Georgia Supreme Court strikes down sex offender residency restrictions (on a takings theory)!

As detailed in this AP report, "Georgia's top court overturned a state law Wednesday that banned registered sex offenders from living within 1,000 feet of schools, churches and other areas where children congregate."  Though the outcome itself is noteworthy, the legal theory behind the ruling in Mann v.
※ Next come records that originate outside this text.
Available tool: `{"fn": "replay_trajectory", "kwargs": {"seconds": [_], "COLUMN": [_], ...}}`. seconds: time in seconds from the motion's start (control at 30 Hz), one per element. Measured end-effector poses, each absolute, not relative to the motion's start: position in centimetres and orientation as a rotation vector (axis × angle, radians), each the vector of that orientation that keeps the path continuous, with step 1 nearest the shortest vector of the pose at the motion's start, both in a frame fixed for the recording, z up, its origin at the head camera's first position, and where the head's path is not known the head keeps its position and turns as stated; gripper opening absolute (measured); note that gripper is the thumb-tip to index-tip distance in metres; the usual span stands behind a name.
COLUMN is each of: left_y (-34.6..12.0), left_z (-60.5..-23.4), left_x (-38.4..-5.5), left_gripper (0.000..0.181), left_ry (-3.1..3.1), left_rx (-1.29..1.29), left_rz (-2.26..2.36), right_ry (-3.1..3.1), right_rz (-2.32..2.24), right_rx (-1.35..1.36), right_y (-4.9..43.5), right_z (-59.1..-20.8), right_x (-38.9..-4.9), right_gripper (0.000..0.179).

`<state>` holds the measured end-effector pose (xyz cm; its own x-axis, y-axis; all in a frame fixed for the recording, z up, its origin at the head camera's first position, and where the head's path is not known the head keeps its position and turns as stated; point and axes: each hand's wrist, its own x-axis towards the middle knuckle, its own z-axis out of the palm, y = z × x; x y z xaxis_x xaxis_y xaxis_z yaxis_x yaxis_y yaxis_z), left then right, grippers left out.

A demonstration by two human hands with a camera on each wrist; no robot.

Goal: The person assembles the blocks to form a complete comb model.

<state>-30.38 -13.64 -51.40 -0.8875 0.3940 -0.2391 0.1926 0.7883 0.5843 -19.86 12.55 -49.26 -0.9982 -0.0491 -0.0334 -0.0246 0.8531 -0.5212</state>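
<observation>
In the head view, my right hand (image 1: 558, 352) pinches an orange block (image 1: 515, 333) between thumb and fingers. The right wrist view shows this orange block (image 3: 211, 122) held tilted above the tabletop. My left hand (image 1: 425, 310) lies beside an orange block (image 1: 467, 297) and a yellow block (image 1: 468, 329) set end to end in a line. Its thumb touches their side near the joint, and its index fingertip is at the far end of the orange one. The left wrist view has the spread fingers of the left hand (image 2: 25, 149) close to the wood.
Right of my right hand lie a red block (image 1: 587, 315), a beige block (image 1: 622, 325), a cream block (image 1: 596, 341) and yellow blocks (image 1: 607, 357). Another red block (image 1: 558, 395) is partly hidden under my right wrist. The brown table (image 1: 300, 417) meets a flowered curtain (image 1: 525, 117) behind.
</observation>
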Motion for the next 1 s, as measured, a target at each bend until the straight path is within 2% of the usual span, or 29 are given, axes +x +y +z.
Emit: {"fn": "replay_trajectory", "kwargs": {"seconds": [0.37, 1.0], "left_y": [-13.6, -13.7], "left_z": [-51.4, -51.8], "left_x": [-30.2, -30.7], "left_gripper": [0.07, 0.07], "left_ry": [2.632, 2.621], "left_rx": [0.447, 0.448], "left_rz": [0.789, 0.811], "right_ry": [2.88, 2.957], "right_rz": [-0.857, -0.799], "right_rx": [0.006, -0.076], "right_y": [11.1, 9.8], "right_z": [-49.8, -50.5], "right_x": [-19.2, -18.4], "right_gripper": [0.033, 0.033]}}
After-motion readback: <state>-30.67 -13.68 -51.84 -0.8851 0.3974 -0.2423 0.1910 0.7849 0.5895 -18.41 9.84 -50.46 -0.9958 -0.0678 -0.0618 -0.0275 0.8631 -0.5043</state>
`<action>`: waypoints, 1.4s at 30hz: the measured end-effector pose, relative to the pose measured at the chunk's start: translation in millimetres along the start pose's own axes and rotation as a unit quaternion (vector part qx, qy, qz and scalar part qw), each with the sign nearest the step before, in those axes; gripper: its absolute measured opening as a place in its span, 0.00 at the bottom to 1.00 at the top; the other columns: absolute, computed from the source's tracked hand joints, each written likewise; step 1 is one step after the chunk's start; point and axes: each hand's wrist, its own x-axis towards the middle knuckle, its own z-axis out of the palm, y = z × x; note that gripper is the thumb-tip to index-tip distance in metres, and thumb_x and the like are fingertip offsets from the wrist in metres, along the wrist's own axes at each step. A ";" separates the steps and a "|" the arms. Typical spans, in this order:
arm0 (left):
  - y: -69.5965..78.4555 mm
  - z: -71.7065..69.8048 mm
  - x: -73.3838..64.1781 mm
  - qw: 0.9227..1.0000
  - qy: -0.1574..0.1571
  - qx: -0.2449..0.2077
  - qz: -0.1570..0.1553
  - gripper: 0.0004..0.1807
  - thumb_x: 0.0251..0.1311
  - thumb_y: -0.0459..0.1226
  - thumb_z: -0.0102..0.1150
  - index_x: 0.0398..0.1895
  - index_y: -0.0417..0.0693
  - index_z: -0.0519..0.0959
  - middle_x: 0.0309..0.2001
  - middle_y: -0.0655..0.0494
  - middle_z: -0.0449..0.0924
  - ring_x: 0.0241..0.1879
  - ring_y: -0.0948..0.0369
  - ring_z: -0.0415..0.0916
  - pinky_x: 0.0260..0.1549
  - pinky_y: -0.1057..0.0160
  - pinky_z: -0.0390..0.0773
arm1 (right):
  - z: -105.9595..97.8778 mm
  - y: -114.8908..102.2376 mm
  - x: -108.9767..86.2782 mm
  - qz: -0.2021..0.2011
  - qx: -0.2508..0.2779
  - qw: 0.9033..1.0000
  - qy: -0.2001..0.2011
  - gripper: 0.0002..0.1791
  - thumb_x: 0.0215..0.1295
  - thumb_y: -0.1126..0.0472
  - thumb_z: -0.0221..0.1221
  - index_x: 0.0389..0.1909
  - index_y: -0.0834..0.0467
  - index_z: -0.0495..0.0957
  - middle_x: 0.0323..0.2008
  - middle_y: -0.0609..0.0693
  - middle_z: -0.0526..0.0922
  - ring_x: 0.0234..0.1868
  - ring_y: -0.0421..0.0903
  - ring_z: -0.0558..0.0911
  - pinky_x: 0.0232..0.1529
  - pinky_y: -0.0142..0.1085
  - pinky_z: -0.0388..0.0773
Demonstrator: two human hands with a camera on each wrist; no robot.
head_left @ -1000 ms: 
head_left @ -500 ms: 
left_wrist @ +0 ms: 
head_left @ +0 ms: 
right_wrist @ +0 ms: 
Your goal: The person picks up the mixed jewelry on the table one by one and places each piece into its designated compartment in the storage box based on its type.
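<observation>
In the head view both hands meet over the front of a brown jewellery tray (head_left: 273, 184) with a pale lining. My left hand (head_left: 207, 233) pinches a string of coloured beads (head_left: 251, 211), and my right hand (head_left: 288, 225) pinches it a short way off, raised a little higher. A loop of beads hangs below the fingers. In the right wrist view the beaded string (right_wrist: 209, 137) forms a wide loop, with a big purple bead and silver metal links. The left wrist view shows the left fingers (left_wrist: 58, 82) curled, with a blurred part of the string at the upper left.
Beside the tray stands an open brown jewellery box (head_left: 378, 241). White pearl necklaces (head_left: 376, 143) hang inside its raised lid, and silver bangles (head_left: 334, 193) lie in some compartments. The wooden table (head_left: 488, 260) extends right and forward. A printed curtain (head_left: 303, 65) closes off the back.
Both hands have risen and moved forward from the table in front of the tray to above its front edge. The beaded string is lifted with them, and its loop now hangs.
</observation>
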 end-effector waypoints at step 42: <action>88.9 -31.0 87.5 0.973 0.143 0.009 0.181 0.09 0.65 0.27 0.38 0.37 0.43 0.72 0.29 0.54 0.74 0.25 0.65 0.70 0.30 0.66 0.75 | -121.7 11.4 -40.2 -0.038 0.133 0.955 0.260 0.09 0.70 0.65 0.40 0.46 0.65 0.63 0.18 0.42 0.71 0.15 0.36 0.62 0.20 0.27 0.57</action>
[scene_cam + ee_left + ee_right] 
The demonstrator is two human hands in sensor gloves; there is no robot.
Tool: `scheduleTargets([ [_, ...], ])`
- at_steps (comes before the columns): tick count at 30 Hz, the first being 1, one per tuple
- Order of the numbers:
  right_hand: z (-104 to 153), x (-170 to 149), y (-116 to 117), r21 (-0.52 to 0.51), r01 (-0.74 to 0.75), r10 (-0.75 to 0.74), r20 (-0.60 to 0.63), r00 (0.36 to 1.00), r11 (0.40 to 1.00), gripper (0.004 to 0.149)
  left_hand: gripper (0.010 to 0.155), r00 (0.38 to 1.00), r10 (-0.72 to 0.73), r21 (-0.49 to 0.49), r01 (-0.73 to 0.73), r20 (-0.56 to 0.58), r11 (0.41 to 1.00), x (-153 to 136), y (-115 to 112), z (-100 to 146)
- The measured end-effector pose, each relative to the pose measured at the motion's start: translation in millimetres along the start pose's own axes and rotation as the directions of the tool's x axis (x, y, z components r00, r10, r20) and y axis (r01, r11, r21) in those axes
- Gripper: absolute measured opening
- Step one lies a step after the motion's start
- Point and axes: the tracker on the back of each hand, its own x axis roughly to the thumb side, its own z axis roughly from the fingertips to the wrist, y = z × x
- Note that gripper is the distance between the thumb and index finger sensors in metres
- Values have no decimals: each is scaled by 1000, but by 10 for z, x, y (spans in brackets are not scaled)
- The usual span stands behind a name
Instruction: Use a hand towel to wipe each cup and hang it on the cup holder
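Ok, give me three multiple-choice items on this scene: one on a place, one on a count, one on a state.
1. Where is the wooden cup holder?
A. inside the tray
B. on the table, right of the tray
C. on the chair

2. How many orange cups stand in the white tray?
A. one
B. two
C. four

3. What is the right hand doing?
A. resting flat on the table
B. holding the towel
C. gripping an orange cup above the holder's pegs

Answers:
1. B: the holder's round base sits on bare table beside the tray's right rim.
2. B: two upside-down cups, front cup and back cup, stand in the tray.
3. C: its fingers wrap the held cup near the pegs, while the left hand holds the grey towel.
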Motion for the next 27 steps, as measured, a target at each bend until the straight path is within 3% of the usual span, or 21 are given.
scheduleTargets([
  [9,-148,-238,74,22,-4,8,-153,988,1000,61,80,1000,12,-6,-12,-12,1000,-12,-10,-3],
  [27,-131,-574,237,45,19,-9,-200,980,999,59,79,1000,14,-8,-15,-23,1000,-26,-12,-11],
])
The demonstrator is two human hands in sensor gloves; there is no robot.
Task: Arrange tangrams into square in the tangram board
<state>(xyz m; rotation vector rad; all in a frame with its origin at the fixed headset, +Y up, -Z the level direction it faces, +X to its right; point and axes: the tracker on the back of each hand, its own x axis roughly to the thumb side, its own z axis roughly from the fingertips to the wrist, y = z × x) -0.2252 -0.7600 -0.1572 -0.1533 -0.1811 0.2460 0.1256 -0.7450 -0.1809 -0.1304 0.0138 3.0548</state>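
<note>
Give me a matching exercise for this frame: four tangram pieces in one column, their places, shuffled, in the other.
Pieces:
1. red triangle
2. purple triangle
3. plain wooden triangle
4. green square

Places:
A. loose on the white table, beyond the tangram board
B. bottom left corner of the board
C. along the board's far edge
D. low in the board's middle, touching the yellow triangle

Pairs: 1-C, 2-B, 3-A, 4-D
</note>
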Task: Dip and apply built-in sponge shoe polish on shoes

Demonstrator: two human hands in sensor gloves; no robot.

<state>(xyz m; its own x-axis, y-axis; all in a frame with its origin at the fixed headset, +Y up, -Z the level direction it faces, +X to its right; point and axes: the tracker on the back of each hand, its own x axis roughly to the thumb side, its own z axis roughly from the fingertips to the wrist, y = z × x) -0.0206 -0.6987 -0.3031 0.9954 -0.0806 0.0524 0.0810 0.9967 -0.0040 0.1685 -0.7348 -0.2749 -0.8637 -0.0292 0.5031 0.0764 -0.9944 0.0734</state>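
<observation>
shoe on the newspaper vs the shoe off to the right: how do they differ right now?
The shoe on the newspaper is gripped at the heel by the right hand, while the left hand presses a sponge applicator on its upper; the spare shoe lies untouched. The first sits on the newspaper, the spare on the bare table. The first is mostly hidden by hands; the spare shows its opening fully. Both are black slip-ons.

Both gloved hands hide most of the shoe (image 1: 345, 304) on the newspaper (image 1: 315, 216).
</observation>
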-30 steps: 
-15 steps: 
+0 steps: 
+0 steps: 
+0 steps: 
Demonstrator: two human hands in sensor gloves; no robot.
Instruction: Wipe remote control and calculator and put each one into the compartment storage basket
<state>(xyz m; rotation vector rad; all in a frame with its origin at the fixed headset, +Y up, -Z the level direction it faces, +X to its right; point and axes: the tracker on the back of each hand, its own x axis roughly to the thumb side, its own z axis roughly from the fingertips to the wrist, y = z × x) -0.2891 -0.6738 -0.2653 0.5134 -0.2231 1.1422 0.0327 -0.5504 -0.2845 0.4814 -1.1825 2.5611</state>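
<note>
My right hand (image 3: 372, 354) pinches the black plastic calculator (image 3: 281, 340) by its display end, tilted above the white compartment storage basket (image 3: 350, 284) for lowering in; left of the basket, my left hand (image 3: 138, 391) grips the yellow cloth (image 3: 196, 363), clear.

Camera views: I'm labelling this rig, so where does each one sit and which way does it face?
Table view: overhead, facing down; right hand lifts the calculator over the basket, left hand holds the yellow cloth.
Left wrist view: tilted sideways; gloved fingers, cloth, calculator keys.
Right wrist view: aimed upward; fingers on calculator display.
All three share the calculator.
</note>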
Dept. of Corrections (available here) is particularly interesting and could garner US Supreme Court attention: the court finds a takings problem with the law.  Here is a key paragraph from the ruling:

Looking to the magnitude and character of the burden OCGA § 42-1- 15 imposes on the property rights of registered sex offenders and how that burden is distributed among property owners, Lingle, supra, 544 U.S. at 542; see also Mann, supra, we conclude that, under the circumstances present here, justice requires that the burden of safeguarding minors from encounters with registered sexual offenders must be "spread among taxpayers through the payment of compensation." Lingle, supra at 543. We therefore find that OCGA § 42-1-15 (a) is unconstitutional because it permits the regulatory taking of appellant's property without just and adequate compensation.  Accordingly, we reverse the trial court's ruling denying appellant's request for declaratory relief in regard to the residency restriction.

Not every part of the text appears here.